= Problem requirements =
Give the data again exactly, without images.

──────

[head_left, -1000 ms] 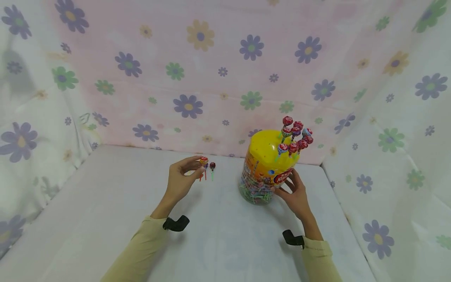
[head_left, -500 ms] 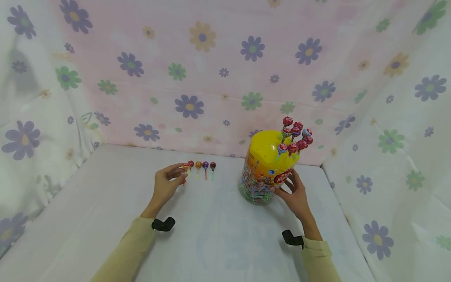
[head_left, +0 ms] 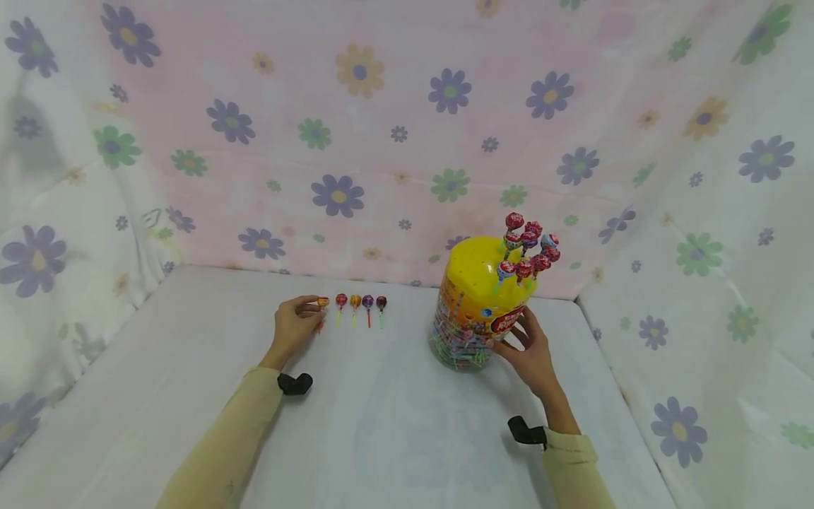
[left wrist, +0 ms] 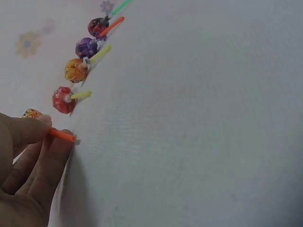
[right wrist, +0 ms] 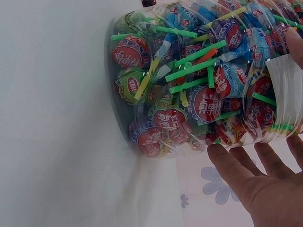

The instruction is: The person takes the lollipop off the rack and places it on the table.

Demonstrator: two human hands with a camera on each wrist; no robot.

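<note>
Between thumb and fingertips, my left hand (head_left: 294, 331) pinches an orange-wrapped lollipop (head_left: 323, 302); its orange stick points toward me, low at the table surface. To its right lies a row: a red lollipop (head_left: 341, 300), an orange-yellow one, a purple lollipop (head_left: 367, 302) and a dark red one (head_left: 381, 302). A big clear jar (head_left: 480, 314) with a yellow lid stands on the right, filled with wrapped lollipops. My right hand (head_left: 531, 357) holds its near right side, thumb and fingers spread round it. Several lollipops (head_left: 523, 267) stand upright in the lid's right part.
A white cloth covers the table (head_left: 394, 417). Flowered cloth walls (head_left: 381, 141) rise at the back and on both sides. The lid (head_left: 473, 256) has small holes on its left part.
My left hand has moved left along the row, laying lollipops down; the orange-yellow and red ones now lie apart on the table. The right hand stays on the jar.
</note>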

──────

= Task result =
[head_left, -1000 ms] 
[head_left, -500 ms] 
[head_left, +0 ms] 
[left wrist, +0 ms] 
[right wrist, +0 ms] 

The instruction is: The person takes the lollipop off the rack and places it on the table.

Demonstrator: two human hands with a camera on each wrist; no robot.

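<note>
Between thumb and fingertips, my left hand (head_left: 294, 331) pinches an orange-wrapped lollipop (head_left: 323, 302); its orange stick points toward me, low at the table surface. To its right lies a row: a red lollipop (head_left: 341, 300), an orange-yellow one, a purple lollipop (head_left: 367, 302) and a dark red one (head_left: 381, 302). A big clear jar (head_left: 480, 314) with a yellow lid stands on the right, filled with wrapped lollipops. My right hand (head_left: 531, 357) holds its near right side, thumb and fingers spread round it. Several lollipops (head_left: 523, 267) stand upright in the lid's right part.
A white cloth covers the table (head_left: 394, 417). Flowered cloth walls (head_left: 381, 141) rise at the back and on both sides. The lid (head_left: 473, 256) has small holes on its left part.
My left hand has moved left along the row, laying lollipops down; the orange-yellow and red ones now lie apart on the table. The right hand stays on the jar.
</note>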

That completes the answer to this exercise.